= Raymond Andrew Paynter Jr. =

American ornithologist and curator

Raymond Andrew Paynter Jr. (29 November 1925 – 10 July 2003) was an American ornithologist and curator at the Museum of Comparative Zoology at Harvard University (1961–1999).

==Biography==
Paynter was born in New York City where he was educated at Cheshire Academy and Bowdoin College (1946). He studied herring gull behavior on Kent Island while in college. He then began to collect birds from Mexico and joined Yale University for his PhD with a thesis on the Ornithogeography of the Yucatan Peninsula.

He then collected birds for the Yale's Peabody Museum of Natural History and the Harvard Museum of Comparative Zoology (MCZ) with partial sponsorship from S. Dillon Ripley, in Central America and in India, Pakistan and Nepal. His collecting career came to a bloody end in Ecuador in 1965, he and his wife Elizabeth Storer were attacked by a group of locals with machetes. His wife feigned dead with cuts on the scalps on hand while he was left for dead with a skull fracture and a half severed arm. A student escaped and was able to get help.
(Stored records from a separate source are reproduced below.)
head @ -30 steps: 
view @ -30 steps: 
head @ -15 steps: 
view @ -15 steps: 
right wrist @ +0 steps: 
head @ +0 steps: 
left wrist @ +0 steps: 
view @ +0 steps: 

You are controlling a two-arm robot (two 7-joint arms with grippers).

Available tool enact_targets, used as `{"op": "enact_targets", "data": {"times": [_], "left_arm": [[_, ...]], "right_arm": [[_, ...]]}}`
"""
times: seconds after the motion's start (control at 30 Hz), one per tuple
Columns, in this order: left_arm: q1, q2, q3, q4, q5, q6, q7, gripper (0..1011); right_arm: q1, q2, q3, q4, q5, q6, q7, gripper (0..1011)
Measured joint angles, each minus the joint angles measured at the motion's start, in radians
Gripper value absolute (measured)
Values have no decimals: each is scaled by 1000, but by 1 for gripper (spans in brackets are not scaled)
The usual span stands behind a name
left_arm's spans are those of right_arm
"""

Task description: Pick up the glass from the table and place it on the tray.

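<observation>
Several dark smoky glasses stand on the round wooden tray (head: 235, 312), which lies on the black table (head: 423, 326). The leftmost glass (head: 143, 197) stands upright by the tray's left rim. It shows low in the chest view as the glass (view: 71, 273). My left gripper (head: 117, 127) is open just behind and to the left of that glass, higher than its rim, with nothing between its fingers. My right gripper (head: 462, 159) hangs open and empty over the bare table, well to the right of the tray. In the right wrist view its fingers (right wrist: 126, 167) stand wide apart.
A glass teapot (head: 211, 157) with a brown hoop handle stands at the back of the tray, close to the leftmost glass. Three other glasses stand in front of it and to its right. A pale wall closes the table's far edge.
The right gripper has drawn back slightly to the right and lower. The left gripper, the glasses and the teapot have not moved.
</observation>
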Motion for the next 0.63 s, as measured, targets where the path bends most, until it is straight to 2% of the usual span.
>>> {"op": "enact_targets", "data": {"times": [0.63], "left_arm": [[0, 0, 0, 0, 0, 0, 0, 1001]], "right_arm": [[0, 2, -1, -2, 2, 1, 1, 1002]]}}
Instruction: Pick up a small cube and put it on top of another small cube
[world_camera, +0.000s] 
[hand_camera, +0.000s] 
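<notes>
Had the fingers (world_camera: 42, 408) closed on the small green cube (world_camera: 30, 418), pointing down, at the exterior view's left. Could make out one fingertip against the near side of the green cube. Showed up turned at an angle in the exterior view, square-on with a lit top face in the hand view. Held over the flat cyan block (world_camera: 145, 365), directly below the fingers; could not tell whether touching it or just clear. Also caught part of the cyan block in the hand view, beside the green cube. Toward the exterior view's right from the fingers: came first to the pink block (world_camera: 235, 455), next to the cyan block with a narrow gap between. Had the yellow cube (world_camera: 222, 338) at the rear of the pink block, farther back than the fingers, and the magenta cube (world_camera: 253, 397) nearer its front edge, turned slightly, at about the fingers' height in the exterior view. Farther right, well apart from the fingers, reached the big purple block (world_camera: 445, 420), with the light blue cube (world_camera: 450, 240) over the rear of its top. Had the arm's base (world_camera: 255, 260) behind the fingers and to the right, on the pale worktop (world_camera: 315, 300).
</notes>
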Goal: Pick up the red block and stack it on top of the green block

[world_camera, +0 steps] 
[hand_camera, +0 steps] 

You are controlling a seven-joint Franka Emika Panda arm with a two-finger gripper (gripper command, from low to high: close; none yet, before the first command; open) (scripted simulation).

Fortunately, the SS Hope had landed a medical training team for Cuenca the previous year, which was able to assist the Paynters.

Paynter became an assistant curator of birds at the MCZ in 1953 and was curator from 1961 until 1999. He was also a senior lecturer in biology at Harvard. He published books, monographs, gazetteers of South American birds and fifty research papers. He won the Elliott Coues Award for lifetime achievement in ornithology of the American Ornithologists' Union, with Melvin Traylor, for their ornithological gazetteers. He assisted Ernst Mayr to produce the Check-list of Birds of the World.

He died on 10 July 2003 after a stroke.